There’s been a lot of grumbling and debate about the use of satellite tracking devices in this year’s Iditarod Trail Invitational. A few racers carried SPOT units, and they caused all sorts of heartburn for race organizers who had to deal with conflicting signals sent by struggling competitors, and phone calls from families who were worried about what they were seeing on their computer screens.
Bill and Kathi Merchant, who organize the race each year, have decided to ban such devices from next year’s event, and everyone seems to have an opinion on whether that’s appropriate. Personally, I don’t give a rat’s ass what the rules will be next year, because I have no intention of ever entering that 350-mile, sadomasochistic sufferfest.
But I doubt it’s possible to truly ban such popular and easily transportable technology from the trail. Sure, you can make it illegal and DQ anyone caught using it, but you can’t keep SPOT units out of a wilderness race anymore than you can keep cell phones out of movie theaters.
A rule against them would prevent attention whores from publicizing their data feeds for friends and “fans” on Internet sites, but you’d still be fighting an uphill battle against wives and husbands who shove GPS tracking devices at their loved ones and say, “If you’re going to do that crazy race, you’re taking this!” Next thing you know, those things are going to be hidden in backpacks and frame bags regardless of the rules.
Racers who carry the devices covertly might not send “OK” signals every couple of hours, but you can bet that when the shit hits the fan and they need help, they’ll happily accept a DQ from the race if they can pull a gadget out of their frame bag and push a button that launches a rescue. And who could blame them? (As long as they really are in trouble, that is.)

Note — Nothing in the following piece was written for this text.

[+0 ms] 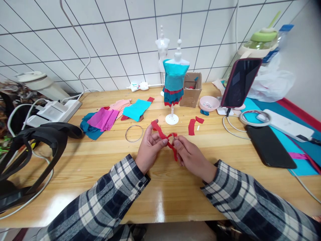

It’s hard to stop the forward creep of technology. Hell, it’s already changed the Invitational. If you doubt that, just look at some old pictures and compare the bikes ridden in the early days of the race with today’s titanium frames, 100mm rims, and carbon-fiber components.
In the long run, I suspect organizers of events like the Invitational will have to write rules that are less about if tracking devices can be used, and more about how they can be used.